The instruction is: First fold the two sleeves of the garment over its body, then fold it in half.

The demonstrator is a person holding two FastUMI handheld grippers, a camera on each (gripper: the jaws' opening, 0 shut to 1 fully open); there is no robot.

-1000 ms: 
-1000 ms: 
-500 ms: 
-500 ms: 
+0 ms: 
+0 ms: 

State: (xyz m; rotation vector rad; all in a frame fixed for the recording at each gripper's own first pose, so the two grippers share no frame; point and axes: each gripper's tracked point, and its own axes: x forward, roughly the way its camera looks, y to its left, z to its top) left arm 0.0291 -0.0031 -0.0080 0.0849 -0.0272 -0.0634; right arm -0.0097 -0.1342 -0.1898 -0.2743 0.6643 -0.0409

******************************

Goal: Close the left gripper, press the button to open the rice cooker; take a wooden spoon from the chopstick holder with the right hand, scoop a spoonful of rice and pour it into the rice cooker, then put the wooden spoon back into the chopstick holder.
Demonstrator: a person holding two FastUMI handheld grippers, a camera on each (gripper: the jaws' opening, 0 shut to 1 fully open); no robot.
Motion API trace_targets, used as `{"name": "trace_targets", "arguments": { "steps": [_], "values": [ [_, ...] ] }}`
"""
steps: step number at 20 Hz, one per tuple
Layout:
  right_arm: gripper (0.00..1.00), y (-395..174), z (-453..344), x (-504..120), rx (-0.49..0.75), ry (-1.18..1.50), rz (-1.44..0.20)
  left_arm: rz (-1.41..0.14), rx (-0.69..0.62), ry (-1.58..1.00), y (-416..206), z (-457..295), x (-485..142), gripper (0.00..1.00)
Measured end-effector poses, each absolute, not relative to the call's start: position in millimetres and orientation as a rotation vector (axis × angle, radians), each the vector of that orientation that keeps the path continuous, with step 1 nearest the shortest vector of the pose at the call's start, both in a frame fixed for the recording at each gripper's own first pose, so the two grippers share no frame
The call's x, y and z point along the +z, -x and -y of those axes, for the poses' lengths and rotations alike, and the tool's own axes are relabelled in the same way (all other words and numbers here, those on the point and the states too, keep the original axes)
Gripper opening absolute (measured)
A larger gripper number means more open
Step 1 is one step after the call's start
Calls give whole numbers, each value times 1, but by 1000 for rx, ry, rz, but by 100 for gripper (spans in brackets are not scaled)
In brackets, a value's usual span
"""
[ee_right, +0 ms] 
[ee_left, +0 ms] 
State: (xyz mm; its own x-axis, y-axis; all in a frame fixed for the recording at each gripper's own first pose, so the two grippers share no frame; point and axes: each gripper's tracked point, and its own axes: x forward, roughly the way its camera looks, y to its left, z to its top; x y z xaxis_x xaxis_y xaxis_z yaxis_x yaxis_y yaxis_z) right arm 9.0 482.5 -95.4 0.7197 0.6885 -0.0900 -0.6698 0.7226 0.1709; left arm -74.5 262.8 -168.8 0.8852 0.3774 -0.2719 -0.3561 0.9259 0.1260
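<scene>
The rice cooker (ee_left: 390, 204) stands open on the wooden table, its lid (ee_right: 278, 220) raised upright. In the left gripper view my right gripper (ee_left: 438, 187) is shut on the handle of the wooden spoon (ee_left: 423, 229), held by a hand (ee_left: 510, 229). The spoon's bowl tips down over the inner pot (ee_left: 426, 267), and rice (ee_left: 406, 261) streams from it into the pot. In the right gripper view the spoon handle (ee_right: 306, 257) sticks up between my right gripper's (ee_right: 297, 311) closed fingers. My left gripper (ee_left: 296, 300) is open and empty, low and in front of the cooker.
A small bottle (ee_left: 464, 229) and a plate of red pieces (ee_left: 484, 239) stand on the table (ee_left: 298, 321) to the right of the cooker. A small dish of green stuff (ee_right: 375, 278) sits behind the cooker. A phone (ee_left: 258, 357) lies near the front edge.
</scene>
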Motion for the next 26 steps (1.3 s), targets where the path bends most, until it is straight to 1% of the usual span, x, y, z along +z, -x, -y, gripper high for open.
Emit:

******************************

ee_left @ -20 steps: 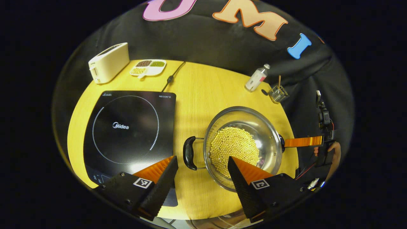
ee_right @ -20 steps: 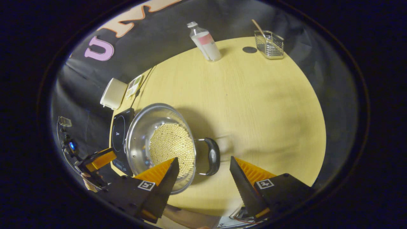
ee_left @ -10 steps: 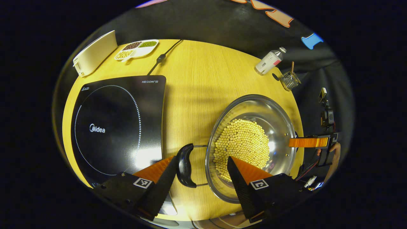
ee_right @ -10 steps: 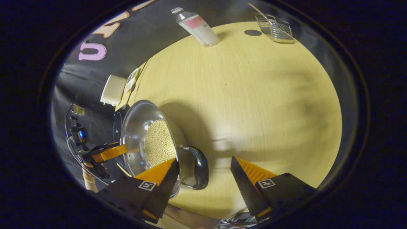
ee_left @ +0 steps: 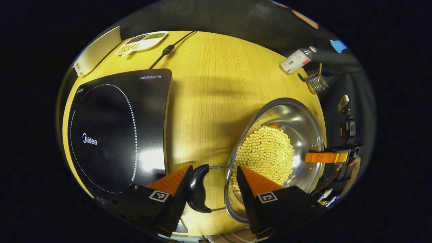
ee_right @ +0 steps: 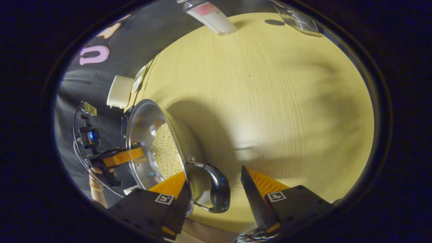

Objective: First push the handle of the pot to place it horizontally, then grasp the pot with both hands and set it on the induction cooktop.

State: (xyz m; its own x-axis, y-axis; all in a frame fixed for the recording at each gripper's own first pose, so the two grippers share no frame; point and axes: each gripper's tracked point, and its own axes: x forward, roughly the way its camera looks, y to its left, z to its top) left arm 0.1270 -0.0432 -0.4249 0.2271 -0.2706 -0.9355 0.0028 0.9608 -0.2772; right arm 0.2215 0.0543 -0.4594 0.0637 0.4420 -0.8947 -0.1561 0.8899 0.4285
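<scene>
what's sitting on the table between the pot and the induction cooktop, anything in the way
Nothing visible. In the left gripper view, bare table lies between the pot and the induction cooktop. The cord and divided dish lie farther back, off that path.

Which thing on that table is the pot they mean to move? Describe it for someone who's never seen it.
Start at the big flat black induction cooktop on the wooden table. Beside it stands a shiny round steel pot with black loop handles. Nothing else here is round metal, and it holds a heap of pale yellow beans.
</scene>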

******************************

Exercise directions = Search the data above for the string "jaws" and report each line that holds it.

Worked solution =
The demonstrator is a person holding two FastUMI handheld grippers, a camera on each (gripper: the jaws' opening, 0 shut to 1 fully open); there is no robot.
Demonstrator: a person holding two FastUMI handheld grippers, a camera on each (gripper: the jaws' opening, 0 shut to 1 fully open); no robot.

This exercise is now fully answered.